Beefy Boxes and Bandwidth Generously Provided by pair Networks
Perl-Sensitive Sunglasses
 
PerlMonks  

Re: Read files not subdirectories

by Laurent_R (Canon)
on Jan 29, 2015 at 22:54 UTC ( [id://1114989]=note: print w/replies, xml ) Need Help??


in reply to Read files not subdirectories

To discard directories from your file list and keep only plain files:
next unless -f $file;
Please also note that it is not the best to use for or foreach to read the lines of a file, because this implies making a copy of the full file into memory before starting to process it. If the file is very big, the program might just crash because of memory overflow. This is also likely to slow down things slightly, although I am not sure this will make a big or even noticeable difference. The better way to read a text file is to use the while loop operator, for example as follows:
while (my $line = <$file>) { # ... }
With the while statement, you are reading the file line by line, so that you only have one line in memory at any given time.

Je suis Charlie.

Replies are listed 'Best First'.
Re^2: Read files not subdirectories
by wrkrbeee (Scribe) on Jan 29, 2015 at 23:04 UTC
    That's perfect!! Also, thanks for your advice concerning the use of WHILE in lieu of FOREACH! :-))
Re^2: Read files not subdirectories
by wrkrbeee (Scribe) on Jan 30, 2015 at 02:55 UTC

    Could I please ask another question? After using "next unless -f $file" the program runs, but fails to execute anything thereafter. As a test, I inserted a simple PRINT statement immediately after the "next unless" statement, and received nothing. If I uncomment the "next if" statement, and omit the "next unless", then the simple PRINT statement works, but the program crashes trying to execute the write statement. In sum, it seems that the "next unless" filters out all obs. Make any sense?

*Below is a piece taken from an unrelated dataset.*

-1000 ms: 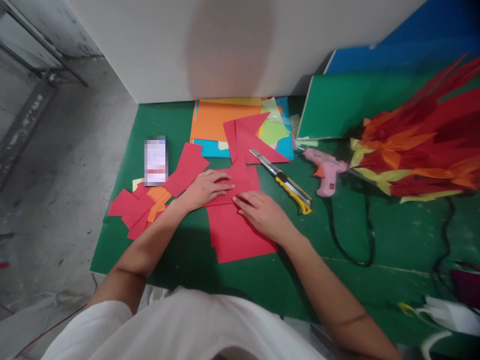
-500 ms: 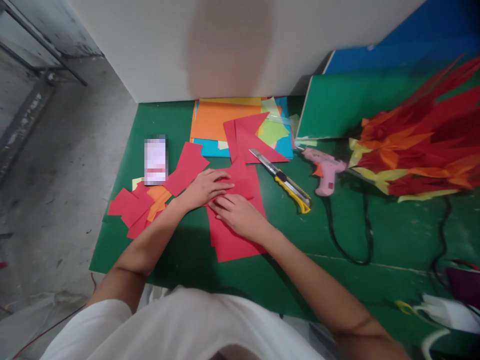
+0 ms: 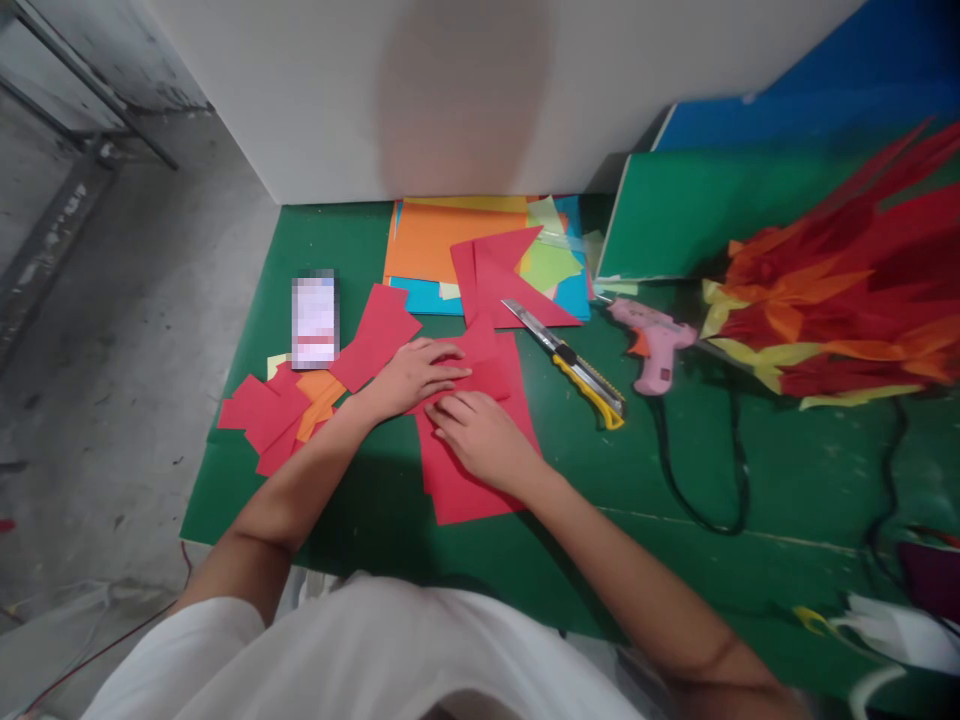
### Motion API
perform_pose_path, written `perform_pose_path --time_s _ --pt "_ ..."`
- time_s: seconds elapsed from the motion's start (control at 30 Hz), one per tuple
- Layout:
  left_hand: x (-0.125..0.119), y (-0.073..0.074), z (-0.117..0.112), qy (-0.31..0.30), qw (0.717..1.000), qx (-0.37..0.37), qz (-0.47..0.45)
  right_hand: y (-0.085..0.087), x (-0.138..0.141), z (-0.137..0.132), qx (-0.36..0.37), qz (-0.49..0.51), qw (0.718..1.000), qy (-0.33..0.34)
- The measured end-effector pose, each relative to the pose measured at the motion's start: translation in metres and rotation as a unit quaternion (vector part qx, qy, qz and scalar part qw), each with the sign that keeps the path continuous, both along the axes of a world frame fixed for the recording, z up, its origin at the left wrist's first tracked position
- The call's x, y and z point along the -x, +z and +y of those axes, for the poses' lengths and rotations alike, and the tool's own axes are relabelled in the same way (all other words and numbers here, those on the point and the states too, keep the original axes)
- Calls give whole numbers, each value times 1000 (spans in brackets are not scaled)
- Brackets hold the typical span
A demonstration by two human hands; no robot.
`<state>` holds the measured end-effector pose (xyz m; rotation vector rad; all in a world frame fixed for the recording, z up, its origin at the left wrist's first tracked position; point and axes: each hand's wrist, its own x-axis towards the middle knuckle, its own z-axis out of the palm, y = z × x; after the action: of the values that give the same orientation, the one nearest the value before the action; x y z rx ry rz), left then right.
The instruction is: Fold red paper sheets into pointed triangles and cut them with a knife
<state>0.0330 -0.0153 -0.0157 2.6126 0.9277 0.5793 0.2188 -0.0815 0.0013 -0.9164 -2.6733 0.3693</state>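
Note:
My left hand (image 3: 418, 378) lies with its fingers stretched across a folded piece of red paper (image 3: 491, 380), pressing on it. Close below, my right hand (image 3: 484, 440) has its fingers bent together at the near edge of that folded piece, gripping it. Under both hands are larger red sheets (image 3: 472, 495) on the green table. A yellow utility knife (image 3: 574, 368) with its blade out lies right of the paper. Beyond the hands, cut red pieces (image 3: 517, 285) rest partly on a stack of coloured paper.
Left are a phone (image 3: 315, 322) and red and orange scraps (image 3: 274, 415). A pink glue gun (image 3: 655, 345) with a black cord lies right, beside a large red, orange and yellow paper bundle (image 3: 847, 300). A white panel (image 3: 322, 110) stands at the back.
My right hand has shifted slightly to the right along the edge of the folded red paper. My left hand stays almost in place; the whole view has moved a little.

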Motion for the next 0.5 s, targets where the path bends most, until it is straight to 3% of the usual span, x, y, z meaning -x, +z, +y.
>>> perform_pose_path --time_s 0.5 --pt "1 6 -1 -6 1000 5 19 5 -73 -8 -49 2 981 -186"
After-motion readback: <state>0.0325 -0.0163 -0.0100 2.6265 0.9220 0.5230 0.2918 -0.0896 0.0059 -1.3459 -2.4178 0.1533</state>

    #! /usr/bin/perl -w use strict; use warnings; use lib "c:/strawberry/perl/site/lib"; use HTML::Strip; my $hs = HTML::Strip->new(); my $write_dir = 'G:\research\sec filings 10k and 10Q\data\filing docs\ +1993\Clean'; my $files_dir = 'C:\Dwimperl\Perl\1993'; opendir (my $dir_handle, $files_dir) || die "failed to open '$files_di +r' <$!>"; while (my $file = readdir($dir_handle) ) { next unless -f $file; #next if $file eq '.' or $file eq '..'; open my $file_handle, "/dwimperl/perl/1993/$file" or die "failed t +o open '$file' <$!>"; while (my $line = <$file>) { my $clean_text = $hs->parse( ' ' ); print $write_dir "$file\n"; $hs->eof; } } close(); closedir $dir_handle;

      Consult a beginner level Perl book ("Beginner Perl" for an example) to understand difference between file and file handle; currently selected file handle for print & its various forms.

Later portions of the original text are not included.